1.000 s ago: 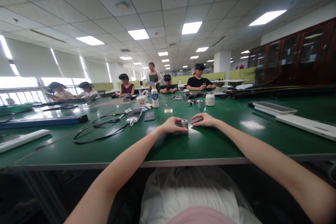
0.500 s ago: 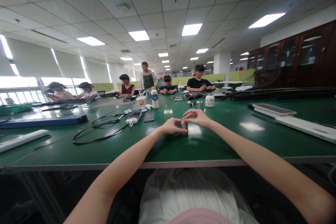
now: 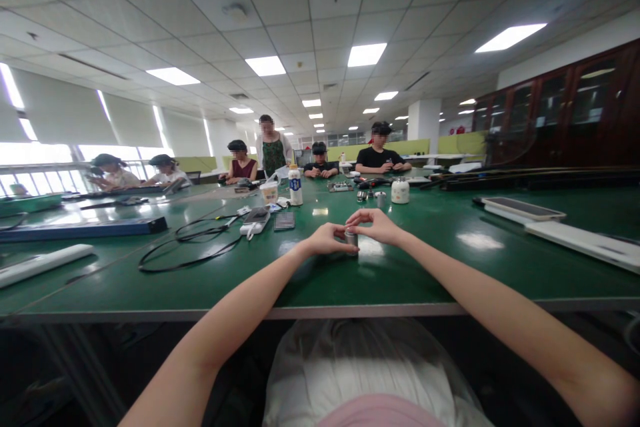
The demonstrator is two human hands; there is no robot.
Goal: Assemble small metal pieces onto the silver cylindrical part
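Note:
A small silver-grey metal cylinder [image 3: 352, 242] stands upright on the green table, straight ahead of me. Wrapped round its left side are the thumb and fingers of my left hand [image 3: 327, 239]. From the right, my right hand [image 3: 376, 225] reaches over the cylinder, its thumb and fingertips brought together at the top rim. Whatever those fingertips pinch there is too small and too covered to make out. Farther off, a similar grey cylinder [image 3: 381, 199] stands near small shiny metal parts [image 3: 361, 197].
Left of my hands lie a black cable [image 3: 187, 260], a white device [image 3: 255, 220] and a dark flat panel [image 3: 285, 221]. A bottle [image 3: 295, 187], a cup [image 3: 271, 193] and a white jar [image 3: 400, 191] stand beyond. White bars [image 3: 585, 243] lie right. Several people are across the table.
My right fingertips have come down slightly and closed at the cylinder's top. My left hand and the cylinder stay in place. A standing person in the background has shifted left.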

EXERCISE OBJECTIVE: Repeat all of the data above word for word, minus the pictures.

EXERCISE ANSWER:
1.000 s ago: 
0.500 s ago: 
now: 
The demonstrator is two human hands; there is no robot.
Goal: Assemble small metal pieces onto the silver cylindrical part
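Note:
A small silver-grey metal cylinder [image 3: 352, 242] stands upright on the green table, straight ahead of me. Wrapped round its left side are the thumb and fingers of my left hand [image 3: 327, 239]. From the right, my right hand [image 3: 376, 225] reaches over the cylinder, its thumb and fingertips brought together at the top rim. Whatever those fingertips pinch there is too small and too covered to make out. Farther off, a similar grey cylinder [image 3: 381, 199] stands near small shiny metal parts [image 3: 361, 197].
Left of my hands lie a black cable [image 3: 187, 260], a white device [image 3: 255, 220] and a dark flat panel [image 3: 285, 221]. A bottle [image 3: 295, 187], a cup [image 3: 271, 193] and a white jar [image 3: 400, 191] stand beyond. White bars [image 3: 585, 243] lie right. Several people are across the table.
My right fingertips have come down slightly and closed at the cylinder's top. My left hand and the cylinder stay in place. A standing person in the background has shifted left.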

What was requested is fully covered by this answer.